Hi Dennis, it depends on how your site it set up. If you’re still using a .htaccess file on your old domain to power the redirects, you’ll need to keep that in place.
A great summary thanks! I didn’t really understand the part about the wp-config though. If I have access to the admin area and have set my site there do I need to edit the wp-config files at all?
Another thing i’m having an issue with is on my computer it keeps redirecting to my old host (on a free secondary domain there) even though I clear the cache, cookies, content etc. It doesn’t do it on VPN so I know it’s not the site that’s an error.

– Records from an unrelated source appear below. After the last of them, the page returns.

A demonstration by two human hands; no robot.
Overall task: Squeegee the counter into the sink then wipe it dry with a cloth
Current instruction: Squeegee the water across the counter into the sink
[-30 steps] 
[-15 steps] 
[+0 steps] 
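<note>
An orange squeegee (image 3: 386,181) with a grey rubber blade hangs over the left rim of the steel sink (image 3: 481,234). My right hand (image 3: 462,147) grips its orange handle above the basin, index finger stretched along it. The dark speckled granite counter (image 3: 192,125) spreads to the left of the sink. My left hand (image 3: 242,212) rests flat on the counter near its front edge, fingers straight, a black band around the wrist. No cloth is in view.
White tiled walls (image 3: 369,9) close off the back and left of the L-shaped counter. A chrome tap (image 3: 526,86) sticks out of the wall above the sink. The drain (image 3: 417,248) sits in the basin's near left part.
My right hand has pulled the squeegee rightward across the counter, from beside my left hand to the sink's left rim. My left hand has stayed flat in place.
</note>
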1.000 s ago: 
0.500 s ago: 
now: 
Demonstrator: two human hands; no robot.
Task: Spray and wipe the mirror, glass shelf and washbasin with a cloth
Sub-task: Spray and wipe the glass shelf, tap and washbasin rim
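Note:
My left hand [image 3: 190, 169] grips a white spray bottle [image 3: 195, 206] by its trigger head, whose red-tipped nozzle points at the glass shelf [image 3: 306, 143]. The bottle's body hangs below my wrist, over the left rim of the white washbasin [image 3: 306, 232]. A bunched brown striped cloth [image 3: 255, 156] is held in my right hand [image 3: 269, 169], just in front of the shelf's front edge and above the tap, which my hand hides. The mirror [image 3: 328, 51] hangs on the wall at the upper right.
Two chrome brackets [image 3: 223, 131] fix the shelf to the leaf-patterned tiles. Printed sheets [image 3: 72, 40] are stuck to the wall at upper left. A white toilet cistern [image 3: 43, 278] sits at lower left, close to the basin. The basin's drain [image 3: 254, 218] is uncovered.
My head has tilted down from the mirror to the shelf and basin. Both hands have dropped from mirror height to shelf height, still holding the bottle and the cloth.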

Any advice?
Setting the values in the site admin is less reliable than hard-coding it in the wp-config file, so that might be the root of your problem!
I guess this should work for me transferring from SaaS platform to WordPress too? I would not like loosing my precious links but feel limited within current platform and have to migrate for sure.
Yep, the same principles apply! Some of the steps might be a little more complex as you’re not just ‘moving’ a site, but rather, migrating from one system to another.
Thanks for the steps. But I feel comfortable outsourcing these kind of task than taking the risk, won’t like to mess around with any of the technical issues of moving to a new domain.
Yes! and a clean transfer is advised. SO NO changes tot the website when transferring from odl domain to new domain. OLD url structure has to be the same to the new one. And patience is advised!
Google does not like it if you transfer domains AND URL structure. It can take months extra to transfer rankings and value even in best case!
My Question is bit different.
Should we go with Expired Domains in this Era?? Do they are still effective? I was thinking to start with expired domains having good Domain authority?